8. Automated decisions and AI
Finlai may use automated systems to read documents, categorize transactions, suggest tax treatment, generate alerts, or prepare drafts. Unless expressly stated otherwise, Finlai does not make decisions with legal or similarly significant effects based solely on automated processing without human intervention.
9. Rights
You may exercise access, rectification, erasure, objection, restriction, portability, and automated decision rights where applicable. To do so, write to gparada@finlai.es indicating your identity, the right exercised, and the affected data.

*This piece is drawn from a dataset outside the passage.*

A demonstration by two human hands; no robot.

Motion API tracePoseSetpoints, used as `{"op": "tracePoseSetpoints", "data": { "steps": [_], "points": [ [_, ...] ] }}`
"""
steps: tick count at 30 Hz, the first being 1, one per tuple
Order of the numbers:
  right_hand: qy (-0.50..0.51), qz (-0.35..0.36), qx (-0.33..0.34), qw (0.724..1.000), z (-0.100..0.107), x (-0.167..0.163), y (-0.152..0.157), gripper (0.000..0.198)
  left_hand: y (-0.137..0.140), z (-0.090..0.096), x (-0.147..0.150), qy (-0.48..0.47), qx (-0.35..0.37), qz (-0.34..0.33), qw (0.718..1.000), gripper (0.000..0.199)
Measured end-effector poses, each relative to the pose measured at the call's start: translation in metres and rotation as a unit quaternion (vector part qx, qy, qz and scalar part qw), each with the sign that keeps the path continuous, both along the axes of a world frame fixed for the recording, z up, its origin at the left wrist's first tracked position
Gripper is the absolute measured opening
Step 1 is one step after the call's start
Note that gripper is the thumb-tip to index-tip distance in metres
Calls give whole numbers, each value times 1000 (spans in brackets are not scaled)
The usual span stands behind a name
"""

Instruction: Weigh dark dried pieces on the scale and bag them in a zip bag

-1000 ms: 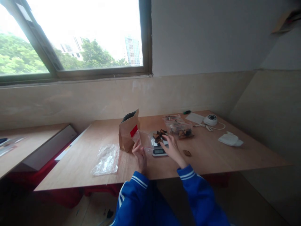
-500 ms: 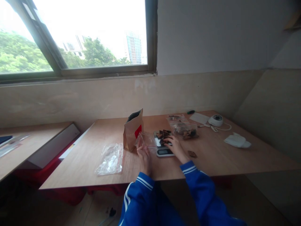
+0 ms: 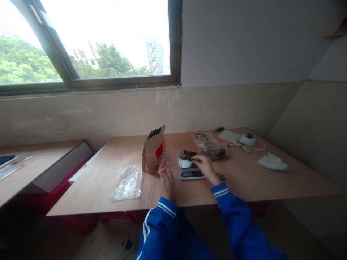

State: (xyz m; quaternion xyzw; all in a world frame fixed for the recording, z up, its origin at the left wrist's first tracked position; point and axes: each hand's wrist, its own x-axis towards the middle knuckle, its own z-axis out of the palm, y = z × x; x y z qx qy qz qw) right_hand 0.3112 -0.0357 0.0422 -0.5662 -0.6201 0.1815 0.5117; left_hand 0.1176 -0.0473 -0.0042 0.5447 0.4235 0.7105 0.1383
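My left hand is closed on the edge of a clear zip bag, beside a brown paper pouch that stands upright with its top open and a red label on its front. To the right is a small kitchen scale with dried brown pieces heaped at the back of its plate. Over the plate's right side, my right hand has its fingertips pinched at the heap's edge on a brown piece. Behind my right wrist, another brown piece lies partly hidden on the table.
A stack of clear zip bags lies left of the pouch. Filled zip bags sit behind the scale. Farther right are a white dome camera with cables, a white sheet, a crumpled white cloth or paper and a green-handled tool.
My right hand has shifted slightly right, and its fingers have drawn together. The dark piece under them has left the plate's front part. My left hand keeps holding the zip bag.
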Motion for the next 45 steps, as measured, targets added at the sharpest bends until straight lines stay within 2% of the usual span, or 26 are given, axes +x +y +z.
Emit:
{"op": "tracePoseSetpoints", "data": {
  "steps": [4, 6, 9, 12, 14, 18, 20, 23, 26, 30, 33, 35, 37, 41, 45],
  "points": [
    [115, 8, -9, 993, 10, -7, 4, 33, 0, 0, -1, 5, 4, 3, 1000, 13],
    [194, 31, -24, 980, 18, -15, 2, 38, 0, 0, -2, 4, -2, 9, 1000, 14],
    [340, 92, -56, 934, 35, -30, -6, 43, 0, 0, -1, 1, -10, 6, 1000, 15],
    [403, 179, -91, 893, 50, -43, -15, 41, -1, 0, 0, 5, 2, 0, 1000, 14],
    [371, 224, -119, 893, 56, -49, -18, 39, -1, 0, 0, 9, 28, 2, 1000, 13],
    [173, 207, -123, 955, 61, -58, -22, 25, 0, 1, 1, 15, 69, 1, 998, 11],
    [83, 197, -103, 971, 65, -63, -27, 21, 0, 2, 1, 18, 77, -8, 997, 10],
    [9, 203, -63, 977, 70, -68, -32, 23, -2, 4, 2, 0, 84, -15, 996, 12],
    [-3, 128, 3, 992, 69, -62, -27, 23, -5, 7, 2, -4, 83, -18, 996, 11],
    [-33, -9, 64, 997, 46, -40, 0, 26, -9, 12, 2, 13, 75, -6, 997, 8],
    [-126, -67, 4, 990, 21, -31, 24, 33, -11, 15, 3, 5, 60, -3, 998, 9],
    [-179, -68, -48, 980, 6, -31, 38, 45, -13, 17, 3, 1, 49, -2, 999, 9],
    [-205, -56, -65, 975, -5, -33, 48, 45, -14, 18, 2, 0, 37, -3, 999, 10],
    [-196, -58, -42, 978, -16, -35, 54, 32, -16, 18, 1, -3, 2, 0, 1000, 15],
    [-170, -54, -15, 984, -20, -26, 45, 28, -16, 19, 2, -5, -7, 4, 1000, 17]
  ]
}}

Finlai will respond within a maximum of 1 month, extendable by 2 months in complex cases. You may also file a complaint with the Spanish Data Protection Agency at www.aepd.es.
10. Security
Finlai will apply reasonable technical and organizational measures to protect data against loss, unauthorized access, alteration, or disclosure. These measures may include access controls, encryption in transit, backups, incident logs, confidentiality for authorized personnel, and provider review.
11. Changes
This policy may be updated due to legal, technical, organizational, or functional changes.
12. Change of controller to Finlai S.L.
If the activity starts being provided by a company incorporated to continue Finlai, data subjects will be informed of the new controller, contact details, and, where applicable, continuity or assignment of the contractual relationship and associated processing.